■ **ASSIGNMENT**
In the data below, find the line containing "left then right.", then set down that line and every later line up to and including the line containing "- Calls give", exactly.
--- --- ---
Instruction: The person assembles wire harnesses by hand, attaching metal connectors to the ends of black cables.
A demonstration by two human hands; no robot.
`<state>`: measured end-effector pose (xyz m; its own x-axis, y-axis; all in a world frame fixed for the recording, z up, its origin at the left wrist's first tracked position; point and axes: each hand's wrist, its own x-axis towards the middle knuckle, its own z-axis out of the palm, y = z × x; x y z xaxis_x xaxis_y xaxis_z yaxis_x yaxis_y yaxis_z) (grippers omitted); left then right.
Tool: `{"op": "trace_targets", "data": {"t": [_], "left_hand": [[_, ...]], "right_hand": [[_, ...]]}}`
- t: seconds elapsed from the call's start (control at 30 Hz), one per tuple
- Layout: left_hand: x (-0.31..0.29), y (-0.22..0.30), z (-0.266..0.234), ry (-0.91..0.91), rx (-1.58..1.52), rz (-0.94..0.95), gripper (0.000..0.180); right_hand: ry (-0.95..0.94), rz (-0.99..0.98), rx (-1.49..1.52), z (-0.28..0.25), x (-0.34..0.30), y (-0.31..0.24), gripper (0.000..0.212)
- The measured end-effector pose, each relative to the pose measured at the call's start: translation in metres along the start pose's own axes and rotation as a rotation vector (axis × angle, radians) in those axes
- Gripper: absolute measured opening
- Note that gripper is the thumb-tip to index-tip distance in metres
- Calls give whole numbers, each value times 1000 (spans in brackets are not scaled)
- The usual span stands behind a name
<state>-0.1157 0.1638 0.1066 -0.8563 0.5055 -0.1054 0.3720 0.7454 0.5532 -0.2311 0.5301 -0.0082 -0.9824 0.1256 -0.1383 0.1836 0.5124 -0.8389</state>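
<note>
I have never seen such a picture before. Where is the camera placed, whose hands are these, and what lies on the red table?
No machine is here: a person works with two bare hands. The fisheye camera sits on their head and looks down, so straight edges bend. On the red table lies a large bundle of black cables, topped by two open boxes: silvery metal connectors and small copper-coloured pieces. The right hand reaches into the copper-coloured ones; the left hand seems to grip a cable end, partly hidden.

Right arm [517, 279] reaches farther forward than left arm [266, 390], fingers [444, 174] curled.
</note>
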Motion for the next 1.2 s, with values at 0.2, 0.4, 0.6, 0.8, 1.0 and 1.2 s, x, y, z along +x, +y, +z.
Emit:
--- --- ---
■ **EXERCISE RESULT**
`<state>`: measured end-effector pose (xyz m; its own x-axis, y-axis; all in a world frame fixed for the recording, z up, its origin at the left wrist's first tracked position; point and axes: each hand's wrist, its own x-axis towards the middle knuckle, its own z-axis out of the palm, y = z × x; x y z xaxis_x xaxis_y xaxis_z yaxis_x yaxis_y yaxis_z) (grippers omitted); left then right.
Tool: `{"op": "trace_targets", "data": {"t": [_], "left_hand": [[_, ...]], "right_hand": [[_, ...]]}}`
- t: seconds elapsed from the call's start (control at 30 Hz), one per tuple
- Layout: left_hand: x (-0.31..0.29), y (-0.22..0.30), z (-0.266..0.234), ry (-0.91..0.91), rx (-1.58..1.52), rz (-0.94..0.95), gripper (0.000..0.180); right_hand: ry (-0.95..0.94), rz (-0.99..0.98), rx (-1.49..1.52), z (-0.28..0.25), x (-0.34..0.30), y (-0.31..0.24), gripper (0.000..0.212)
- The measured end-effector pose, each relative to the pose measured at the call's start: translation in metres along the start pose's own axes and rotation as a rotation vector (axis × angle, radians) in those axes
- Gripper: absolute measured opening
- Note that gripper is the thumb-tip to index-tip distance in metres
- Calls give whole numbers, each value times 1000 (spans in brackets are not scaled)

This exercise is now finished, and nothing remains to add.